**Prompt**
Your answer should be the exact lines of the data below from the one containing "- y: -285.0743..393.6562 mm" through the one containing "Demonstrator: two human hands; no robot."; please include nothing else.
#### Source material
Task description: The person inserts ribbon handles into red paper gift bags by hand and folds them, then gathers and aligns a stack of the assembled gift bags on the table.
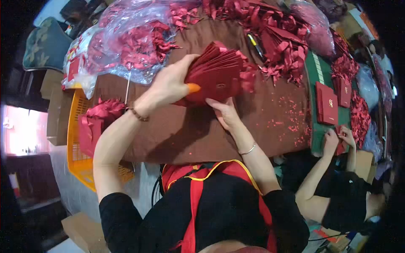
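A fanned stack of dark red cards or pouches (217,82) with red ribbons is held above the brown tablecloth (168,139). My left hand (171,80) grips the stack from its left side, with an orange cover on the thumb. From below, my right hand (225,113) supports the lower right part of the stack, its fingers partly hidden behind it. The ribbons (249,76) hang out at the stack's right side.
A yellow crate (78,139) with red pouches stands at the left. Plastic bags of ribbons (135,46) and ribboned piles (287,42) line the far side, near a marker (255,45). At the right, a co-worker's hands (331,141) work beside stacked red pouches (326,103).
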`<action>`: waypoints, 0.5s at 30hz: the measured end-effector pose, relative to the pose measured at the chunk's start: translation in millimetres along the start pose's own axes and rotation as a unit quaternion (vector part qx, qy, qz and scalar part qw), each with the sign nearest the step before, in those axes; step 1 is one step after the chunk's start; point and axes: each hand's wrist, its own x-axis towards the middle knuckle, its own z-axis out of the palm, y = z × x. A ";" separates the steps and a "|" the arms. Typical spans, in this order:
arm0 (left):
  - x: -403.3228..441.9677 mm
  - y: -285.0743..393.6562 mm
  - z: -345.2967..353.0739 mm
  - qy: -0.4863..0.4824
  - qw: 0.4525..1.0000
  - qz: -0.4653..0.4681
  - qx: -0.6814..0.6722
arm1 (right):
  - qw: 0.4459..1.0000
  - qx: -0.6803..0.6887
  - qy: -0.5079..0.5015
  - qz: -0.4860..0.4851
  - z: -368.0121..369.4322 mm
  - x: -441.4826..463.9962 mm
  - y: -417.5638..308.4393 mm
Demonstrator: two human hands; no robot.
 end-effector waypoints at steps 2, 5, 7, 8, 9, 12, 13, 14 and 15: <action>1.5 0.7 -9.1 0.019 0.997 0.064 0.047 | 0.996 0.069 -0.007 -0.057 -11.8 3.1 -4.8; 4.3 -7.0 -18.2 -0.026 0.992 0.093 0.079 | 0.958 0.021 0.160 -0.237 -23.8 -3.0 -36.1; 5.0 -18.3 -4.4 -0.074 0.984 0.080 0.145 | 0.919 -0.114 0.198 -0.320 -12.1 -13.8 -58.0; 3.9 -19.8 -2.0 -0.080 0.980 0.090 0.158 | 0.907 -0.140 0.180 -0.353 0.3 -18.7 -67.8; 3.3 -17.7 -2.2 -0.087 0.976 0.098 0.173 | 0.895 -0.202 0.124 -0.379 8.0 -19.8 -72.2; 1.7 -14.6 -2.4 -0.091 0.977 0.084 0.176 | 0.902 -0.215 0.089 -0.364 14.4 -3.2 -70.4; 0.6 -15.7 -0.8 -0.087 0.978 0.085 0.171 | 0.903 -0.222 0.070 -0.361 17.4 7.2 -71.8; -0.3 -18.4 0.7 -0.080 0.977 0.094 0.174 | 0.903 -0.230 0.051 -0.359 20.7 17.8 -73.1; -1.2 -20.2 1.8 -0.073 0.976 0.104 0.176 | 0.903 -0.239 0.032 -0.356 23.8 27.2 -73.4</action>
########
**Solution to this problem**
  - y: -285.0743..393.6562 mm
  - z: -345.2967..353.0739 mm
  - qy: -0.4863..0.4824
  - qw: 0.4525..1.0000
  - qz: -0.4653..0.4681
  - qx: -0.6814..0.6722
arm1 (right):
  - qw: 0.4459..1.0000
  - qx: -0.6803..0.6887
  - qy: -0.5079..0.5015
  - qz: -0.4860..0.4851
  - z: -368.0121..369.4322 mm
  - x: -441.4826..463.9962 mm
  - y: -417.5638..308.4393 mm
Demonstrator: two human hands; no robot.

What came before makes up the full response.